La destrucción de la selva se une a otros horrores, como la violencia política de Daniel Ortega en Nicaragua y sus terribles consecuencias, entre las que destaca el exilio de sus artistas, periodistas e intelectuales. La exposición no se anda con remilgos y nombra a estas situaciones sin adjetivos: “dictadura”, llama al régimen de Ortega, que ha hecho que la artista Milena García, que se define como disidente política, dejara el país. García presenta en la exposición su obra Vivimos esperando, en la que reflexiona sobre “el tiempo y la expectativa de que las cosas nunca cambien”, esa espera en el extranjero que “adquiere una dimensión crucial en los procesos de desplazamiento forzado, de tránsito y de solicitud de asilo político”, explican desde la exposición. Una espera que “se convierte en un espacio cargado de tensión e incertidumbre”. El demonio del exilio, en fin, exorcizado con ayuda del arte.
Al expolio y la avaricia, a la dejadez oficial, se unen la violencia del crimen organizado, la desesperación humana de los millones de migrantes que atraviesan la región en busca de una mejor vida en Estados Unidos, la separación de las familias decretada por las medidas impuestas por Donal Trump, la sed que claman poblaciones enteras a las que se les niega el acceso al agua o que han sido despojadas de ese recurso o la angustia de las víctimas del “régimen de excepción” impuesto por el presidente Nayib Bukele en El Salvador, un uso excesivo de la fuerza para detener la violencia, pero que ha llenado la cárcel de personas a las que se les acusa sin poder acceder a procesos justos.

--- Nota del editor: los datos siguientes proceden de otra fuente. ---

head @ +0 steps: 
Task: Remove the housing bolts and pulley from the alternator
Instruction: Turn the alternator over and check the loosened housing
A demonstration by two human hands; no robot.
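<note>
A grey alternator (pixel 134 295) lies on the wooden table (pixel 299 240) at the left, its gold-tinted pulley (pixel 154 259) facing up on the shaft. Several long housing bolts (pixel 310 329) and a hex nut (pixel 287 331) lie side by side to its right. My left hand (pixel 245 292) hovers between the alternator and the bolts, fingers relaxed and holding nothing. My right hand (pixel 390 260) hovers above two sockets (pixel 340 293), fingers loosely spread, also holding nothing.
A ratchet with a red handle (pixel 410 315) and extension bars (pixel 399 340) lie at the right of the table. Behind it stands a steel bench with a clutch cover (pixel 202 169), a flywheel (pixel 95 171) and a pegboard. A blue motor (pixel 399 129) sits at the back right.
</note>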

Sofía Carrillo, la curadora de la exhibición, estaba consiente junto con su equipo de lo fuerte de estas historias, por lo que intentaron que la muestra fuera “ligera”, que la experiencia de quienes la visitan no fuera traumática, sino un bello llamado de alerta desde el arte y con las voces de los artistas. “Sentíamos que el guion curatorial lo estábamos llevando hacia una visión muy densa, todo mostraba el dolor, y entendimos que queríamos hablar del arte como una herramienta y una manifestación de la libertad”, explica. Es así como la exposición invita a los visitantes a navegar en imágenes, sonidos, las voces de quienes sufren los atropellos, pero también ese mundo de colores y belleza que forma la gran extensión de lo que se conoce como Mesoamérica. “Es poner un altavoz para que se escuche, para defender la libertad de expresión como derecho humano básico, porque el arte se convierte en una forma de denuncia”, dice la curadora. Este espacio, agrega, convoca a artistas que están en situación de riesgo, que son perseguidos y amenazados. Allí, en ese lugar emblemático de Tlatelolco, la región mítica de Ciudad de México donde los estudiantes gritaron libertad, estos artistas encuentran el lugar para gritar a su vez los dolores que golpean a sus comunidades, la violencia y el expolio.